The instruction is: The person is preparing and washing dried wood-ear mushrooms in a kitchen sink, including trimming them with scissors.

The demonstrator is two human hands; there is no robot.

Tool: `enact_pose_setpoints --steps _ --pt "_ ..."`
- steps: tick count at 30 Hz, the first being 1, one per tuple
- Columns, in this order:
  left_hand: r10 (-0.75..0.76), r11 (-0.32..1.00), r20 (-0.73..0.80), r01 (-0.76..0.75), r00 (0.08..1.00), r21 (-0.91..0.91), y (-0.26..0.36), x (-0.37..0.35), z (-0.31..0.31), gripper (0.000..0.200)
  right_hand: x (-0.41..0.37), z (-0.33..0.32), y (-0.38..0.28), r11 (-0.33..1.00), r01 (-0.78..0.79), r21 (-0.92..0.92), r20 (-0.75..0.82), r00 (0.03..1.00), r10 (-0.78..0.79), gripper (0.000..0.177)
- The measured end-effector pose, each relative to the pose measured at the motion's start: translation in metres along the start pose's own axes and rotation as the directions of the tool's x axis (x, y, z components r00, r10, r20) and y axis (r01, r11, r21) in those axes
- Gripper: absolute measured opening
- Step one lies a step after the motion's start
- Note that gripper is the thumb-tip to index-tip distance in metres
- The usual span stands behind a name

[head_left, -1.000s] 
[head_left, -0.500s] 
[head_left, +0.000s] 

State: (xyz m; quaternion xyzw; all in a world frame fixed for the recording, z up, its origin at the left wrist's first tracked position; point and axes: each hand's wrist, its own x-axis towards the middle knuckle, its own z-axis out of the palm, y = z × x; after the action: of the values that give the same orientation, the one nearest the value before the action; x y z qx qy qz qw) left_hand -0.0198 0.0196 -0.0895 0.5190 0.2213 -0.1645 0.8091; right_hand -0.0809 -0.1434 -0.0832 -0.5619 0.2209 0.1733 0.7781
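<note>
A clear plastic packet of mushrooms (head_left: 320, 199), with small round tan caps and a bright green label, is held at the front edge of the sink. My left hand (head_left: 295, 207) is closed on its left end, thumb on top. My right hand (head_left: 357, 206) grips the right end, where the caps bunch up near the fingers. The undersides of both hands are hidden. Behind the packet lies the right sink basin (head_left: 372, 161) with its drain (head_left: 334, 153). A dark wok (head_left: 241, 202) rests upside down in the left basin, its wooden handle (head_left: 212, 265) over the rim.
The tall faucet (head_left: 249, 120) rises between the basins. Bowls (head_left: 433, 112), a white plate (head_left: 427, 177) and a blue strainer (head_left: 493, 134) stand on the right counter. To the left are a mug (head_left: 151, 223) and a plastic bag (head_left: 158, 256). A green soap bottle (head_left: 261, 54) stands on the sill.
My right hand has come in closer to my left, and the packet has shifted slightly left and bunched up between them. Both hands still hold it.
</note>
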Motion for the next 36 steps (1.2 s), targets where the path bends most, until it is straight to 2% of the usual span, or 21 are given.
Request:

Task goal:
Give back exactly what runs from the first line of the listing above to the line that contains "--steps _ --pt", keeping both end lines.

Response to this exercise:
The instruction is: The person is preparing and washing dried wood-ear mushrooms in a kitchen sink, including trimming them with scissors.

The demonstrator is two human hands; there is no robot.

Tool: `enact_pose_setpoints --steps _ --pt "_ ..."`

What the exercise asked for is now complete.